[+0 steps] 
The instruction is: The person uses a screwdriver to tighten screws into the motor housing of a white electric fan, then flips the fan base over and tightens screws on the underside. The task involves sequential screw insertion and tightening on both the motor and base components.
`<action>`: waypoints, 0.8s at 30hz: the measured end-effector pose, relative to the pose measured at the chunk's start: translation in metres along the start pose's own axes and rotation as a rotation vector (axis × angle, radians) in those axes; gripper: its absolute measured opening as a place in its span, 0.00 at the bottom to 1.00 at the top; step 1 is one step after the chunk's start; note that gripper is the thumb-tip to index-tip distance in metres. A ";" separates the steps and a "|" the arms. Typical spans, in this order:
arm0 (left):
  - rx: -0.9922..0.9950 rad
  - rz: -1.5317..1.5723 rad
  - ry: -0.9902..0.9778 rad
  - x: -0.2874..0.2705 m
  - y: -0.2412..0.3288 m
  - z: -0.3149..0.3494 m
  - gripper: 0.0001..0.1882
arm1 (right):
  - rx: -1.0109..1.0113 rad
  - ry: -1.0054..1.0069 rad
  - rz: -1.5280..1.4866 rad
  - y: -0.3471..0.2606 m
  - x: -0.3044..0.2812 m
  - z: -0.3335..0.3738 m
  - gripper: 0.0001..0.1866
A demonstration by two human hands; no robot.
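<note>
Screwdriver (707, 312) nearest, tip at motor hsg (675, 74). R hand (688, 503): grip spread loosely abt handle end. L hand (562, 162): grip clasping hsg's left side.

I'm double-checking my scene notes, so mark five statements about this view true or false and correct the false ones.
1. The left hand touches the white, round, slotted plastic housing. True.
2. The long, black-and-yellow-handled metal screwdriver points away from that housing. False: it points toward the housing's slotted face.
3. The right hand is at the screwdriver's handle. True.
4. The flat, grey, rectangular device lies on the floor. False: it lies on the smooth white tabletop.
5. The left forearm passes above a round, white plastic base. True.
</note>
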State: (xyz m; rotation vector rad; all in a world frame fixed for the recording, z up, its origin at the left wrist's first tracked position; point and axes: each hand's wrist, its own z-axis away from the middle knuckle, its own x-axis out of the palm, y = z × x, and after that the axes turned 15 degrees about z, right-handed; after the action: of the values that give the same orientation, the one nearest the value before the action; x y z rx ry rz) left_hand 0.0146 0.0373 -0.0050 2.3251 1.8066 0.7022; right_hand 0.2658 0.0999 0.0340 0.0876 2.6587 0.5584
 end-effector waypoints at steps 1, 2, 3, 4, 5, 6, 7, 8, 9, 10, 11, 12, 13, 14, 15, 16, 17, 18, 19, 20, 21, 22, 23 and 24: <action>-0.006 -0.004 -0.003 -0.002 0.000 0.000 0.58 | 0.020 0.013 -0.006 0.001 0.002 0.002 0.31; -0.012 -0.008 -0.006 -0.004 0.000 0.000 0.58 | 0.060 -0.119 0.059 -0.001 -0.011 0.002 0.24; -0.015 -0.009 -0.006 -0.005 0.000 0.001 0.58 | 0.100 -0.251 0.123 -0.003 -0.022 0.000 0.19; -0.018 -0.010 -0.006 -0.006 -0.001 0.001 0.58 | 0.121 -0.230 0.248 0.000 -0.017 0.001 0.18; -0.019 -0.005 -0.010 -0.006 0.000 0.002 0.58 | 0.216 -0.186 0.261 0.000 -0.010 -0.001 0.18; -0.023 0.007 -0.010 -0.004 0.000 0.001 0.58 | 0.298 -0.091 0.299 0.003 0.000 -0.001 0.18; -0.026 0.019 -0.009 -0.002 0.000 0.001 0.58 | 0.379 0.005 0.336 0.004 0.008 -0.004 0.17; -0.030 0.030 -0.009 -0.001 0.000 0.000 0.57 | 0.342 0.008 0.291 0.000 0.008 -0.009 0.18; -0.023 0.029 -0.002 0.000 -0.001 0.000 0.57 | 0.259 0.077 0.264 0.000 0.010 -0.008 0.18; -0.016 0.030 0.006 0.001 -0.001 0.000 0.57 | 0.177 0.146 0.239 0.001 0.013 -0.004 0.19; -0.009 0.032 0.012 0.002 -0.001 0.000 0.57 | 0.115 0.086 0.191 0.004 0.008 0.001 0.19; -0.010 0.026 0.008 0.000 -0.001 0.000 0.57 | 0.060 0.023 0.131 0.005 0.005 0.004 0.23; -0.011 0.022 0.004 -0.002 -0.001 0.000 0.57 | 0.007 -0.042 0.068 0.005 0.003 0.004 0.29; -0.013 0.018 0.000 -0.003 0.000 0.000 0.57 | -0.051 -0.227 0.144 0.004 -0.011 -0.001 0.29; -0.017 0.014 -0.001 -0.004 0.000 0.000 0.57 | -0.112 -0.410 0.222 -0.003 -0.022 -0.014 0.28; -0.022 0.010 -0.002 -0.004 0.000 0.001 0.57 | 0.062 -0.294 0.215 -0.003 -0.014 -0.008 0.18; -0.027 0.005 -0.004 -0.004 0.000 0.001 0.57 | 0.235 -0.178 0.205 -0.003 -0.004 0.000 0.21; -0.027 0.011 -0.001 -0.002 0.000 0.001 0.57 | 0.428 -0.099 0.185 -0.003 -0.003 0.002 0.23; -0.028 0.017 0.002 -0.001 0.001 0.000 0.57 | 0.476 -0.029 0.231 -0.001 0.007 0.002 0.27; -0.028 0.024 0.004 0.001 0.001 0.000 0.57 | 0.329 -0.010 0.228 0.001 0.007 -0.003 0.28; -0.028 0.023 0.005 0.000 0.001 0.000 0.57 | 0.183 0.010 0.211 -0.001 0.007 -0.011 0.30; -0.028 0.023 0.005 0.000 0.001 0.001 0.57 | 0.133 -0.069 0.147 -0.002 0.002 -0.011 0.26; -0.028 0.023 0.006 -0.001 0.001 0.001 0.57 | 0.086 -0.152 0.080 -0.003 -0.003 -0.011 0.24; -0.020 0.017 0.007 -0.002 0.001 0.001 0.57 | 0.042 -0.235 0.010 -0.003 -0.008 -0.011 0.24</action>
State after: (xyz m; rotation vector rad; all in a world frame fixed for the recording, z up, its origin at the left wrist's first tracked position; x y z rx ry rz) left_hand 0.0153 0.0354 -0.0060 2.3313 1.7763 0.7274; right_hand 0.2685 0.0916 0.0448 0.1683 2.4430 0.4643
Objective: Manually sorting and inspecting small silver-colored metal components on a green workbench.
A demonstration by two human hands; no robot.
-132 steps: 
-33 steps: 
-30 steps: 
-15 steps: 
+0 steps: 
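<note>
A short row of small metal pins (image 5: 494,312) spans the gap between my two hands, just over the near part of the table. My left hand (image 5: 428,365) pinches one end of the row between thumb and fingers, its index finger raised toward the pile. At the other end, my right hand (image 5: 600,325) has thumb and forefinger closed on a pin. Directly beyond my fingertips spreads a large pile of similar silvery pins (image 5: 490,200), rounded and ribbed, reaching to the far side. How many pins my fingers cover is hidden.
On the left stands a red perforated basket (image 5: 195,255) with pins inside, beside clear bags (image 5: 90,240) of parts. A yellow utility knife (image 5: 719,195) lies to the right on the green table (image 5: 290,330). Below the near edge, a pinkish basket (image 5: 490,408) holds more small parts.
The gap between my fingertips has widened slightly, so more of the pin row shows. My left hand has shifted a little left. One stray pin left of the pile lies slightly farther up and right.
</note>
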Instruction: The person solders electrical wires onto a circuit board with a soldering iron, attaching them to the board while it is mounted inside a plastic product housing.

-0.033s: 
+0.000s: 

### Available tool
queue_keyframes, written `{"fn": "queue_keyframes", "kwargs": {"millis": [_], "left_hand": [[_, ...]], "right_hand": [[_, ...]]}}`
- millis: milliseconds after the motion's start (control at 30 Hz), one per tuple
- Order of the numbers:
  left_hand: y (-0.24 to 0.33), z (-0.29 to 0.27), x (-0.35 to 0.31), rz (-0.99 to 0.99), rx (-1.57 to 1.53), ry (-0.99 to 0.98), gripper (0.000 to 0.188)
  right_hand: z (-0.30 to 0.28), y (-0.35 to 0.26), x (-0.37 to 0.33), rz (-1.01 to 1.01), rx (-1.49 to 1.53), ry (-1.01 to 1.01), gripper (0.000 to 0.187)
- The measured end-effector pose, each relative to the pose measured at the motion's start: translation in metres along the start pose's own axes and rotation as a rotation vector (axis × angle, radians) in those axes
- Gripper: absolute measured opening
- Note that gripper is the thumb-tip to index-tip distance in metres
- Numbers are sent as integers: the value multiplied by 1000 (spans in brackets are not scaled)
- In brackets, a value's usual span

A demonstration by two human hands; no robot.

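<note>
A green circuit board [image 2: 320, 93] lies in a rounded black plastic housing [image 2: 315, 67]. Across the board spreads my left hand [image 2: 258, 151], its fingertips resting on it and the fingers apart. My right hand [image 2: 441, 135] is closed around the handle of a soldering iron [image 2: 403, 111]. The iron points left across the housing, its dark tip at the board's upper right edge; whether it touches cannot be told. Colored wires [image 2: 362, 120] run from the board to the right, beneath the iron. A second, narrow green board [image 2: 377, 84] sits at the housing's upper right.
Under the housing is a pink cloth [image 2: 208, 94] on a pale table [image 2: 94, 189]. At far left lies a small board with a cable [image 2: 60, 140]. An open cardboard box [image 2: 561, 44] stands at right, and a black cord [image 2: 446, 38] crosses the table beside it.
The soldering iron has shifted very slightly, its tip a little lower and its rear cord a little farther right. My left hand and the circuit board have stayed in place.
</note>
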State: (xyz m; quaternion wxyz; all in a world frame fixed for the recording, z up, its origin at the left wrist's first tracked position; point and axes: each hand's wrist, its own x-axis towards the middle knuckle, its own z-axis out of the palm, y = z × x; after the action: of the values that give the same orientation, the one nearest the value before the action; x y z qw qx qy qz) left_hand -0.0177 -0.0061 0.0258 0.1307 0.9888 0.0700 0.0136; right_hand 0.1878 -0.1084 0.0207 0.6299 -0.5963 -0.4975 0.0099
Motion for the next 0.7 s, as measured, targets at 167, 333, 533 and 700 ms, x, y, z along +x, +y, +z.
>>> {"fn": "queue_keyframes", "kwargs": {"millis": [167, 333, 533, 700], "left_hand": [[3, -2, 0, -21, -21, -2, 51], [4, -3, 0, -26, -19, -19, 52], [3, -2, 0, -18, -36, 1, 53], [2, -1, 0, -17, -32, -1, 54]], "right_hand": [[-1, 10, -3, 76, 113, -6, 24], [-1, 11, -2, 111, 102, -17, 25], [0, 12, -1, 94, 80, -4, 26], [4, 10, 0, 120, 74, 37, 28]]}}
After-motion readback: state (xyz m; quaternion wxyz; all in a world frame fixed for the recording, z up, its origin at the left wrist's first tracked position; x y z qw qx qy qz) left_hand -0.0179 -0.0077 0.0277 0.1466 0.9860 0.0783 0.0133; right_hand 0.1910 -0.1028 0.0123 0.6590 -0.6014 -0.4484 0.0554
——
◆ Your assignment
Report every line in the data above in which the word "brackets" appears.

◆ Exercise answer
- Numbers are sent as integers: the value multiplied by 1000 (spans in brackets are not scaled)
- In brackets, a value's usual span

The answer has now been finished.